UNITED STATES

SECURITIES AND EXCHANGE COMMISSION

Washington, DC 20549

 

 

FORM 8-K

 

 

CURRENT REPORT

Pursuant to Section 13 or 15(d)

of the Securities Exchange Act of 1934

Date of report (Date of earliest event reported) October 21, 2014

 

 

COMPUTER TASK GROUP, INCORPORATED

(Exact Name of Registrant as Specified in Its Charter)

 

 

 

NEW YORK   1-9410   16-0912632

(State or Other Jurisdiction

of Incorporation)

 

(Commission

File Number)

 

(IRS Employer

Identification No.)

800 Delaware Avenue, Buffalo, NY   14209
(Address of Principal Executive Offices)   (Zip Code)

(716) 882-8000

(Registrant’s Telephone Number, Including Area Code)

Not Applicable

(Former Name or Former Address, if Changed Since Last Report)

 

 

Check the appropriate box below if the Form 8-K filing is intended to simultaneously satisfy the filing obligation of the registrant under any of the following provisions (see General Instruction A.2. below):

¨ Written communications pursuant to Rule 425 under the Securities Act (17 CFR 230.425)
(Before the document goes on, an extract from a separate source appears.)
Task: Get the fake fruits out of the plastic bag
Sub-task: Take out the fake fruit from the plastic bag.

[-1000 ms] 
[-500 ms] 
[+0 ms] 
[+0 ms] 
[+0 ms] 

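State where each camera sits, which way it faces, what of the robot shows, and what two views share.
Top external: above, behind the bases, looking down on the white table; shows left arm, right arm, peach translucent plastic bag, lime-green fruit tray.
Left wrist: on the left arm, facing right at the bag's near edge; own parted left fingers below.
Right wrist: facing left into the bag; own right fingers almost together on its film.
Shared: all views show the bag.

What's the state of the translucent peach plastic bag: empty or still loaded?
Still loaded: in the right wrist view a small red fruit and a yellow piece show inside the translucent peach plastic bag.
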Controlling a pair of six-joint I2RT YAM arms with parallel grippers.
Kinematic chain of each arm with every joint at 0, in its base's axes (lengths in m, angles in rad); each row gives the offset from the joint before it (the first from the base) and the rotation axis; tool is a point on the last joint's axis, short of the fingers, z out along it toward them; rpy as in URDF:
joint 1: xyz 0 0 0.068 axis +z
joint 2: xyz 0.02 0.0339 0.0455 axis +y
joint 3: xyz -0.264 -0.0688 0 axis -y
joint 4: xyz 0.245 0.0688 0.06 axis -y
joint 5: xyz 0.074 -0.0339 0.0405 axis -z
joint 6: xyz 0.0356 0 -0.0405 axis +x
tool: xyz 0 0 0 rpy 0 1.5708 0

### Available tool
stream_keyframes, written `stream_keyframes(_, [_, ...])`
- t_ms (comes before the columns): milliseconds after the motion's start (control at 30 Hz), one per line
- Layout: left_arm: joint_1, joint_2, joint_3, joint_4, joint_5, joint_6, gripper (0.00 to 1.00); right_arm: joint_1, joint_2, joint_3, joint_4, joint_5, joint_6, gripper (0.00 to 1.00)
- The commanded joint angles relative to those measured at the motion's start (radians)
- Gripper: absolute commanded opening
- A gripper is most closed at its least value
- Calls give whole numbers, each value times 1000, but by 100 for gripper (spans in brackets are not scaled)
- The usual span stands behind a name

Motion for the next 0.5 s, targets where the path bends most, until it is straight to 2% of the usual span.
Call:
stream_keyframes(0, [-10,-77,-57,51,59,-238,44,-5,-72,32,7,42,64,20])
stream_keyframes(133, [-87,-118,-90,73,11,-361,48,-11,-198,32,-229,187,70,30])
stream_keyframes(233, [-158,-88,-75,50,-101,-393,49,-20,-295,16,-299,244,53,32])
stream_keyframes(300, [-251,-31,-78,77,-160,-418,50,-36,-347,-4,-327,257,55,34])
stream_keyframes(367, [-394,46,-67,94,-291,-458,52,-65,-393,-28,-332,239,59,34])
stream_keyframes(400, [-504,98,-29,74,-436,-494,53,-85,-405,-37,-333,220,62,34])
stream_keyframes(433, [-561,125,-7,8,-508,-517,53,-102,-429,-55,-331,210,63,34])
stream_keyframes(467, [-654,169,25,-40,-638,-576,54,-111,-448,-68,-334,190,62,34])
¨ Soliciting material pursuant to Rule 14a-12 under the Exchange Act (17 CFR 240.14a-12)

¨ Pre-commencement communications pursuant to Rule 14d-2(b) under the Exchange Act (17 CFR 240.14d-2(b))

¨ Pre-commencement communications pursuant to Rule 13e-4(c) under the Exchange Act (17 CFR 240.13e-4(c))

 

 

 


Item 2.02 Results of Operations and Financial Condition.

On October 21, 2014, the Registrant issued a press release relating to its financial results for its 2014 third quarter that is furnished with this report as Exhibit 99.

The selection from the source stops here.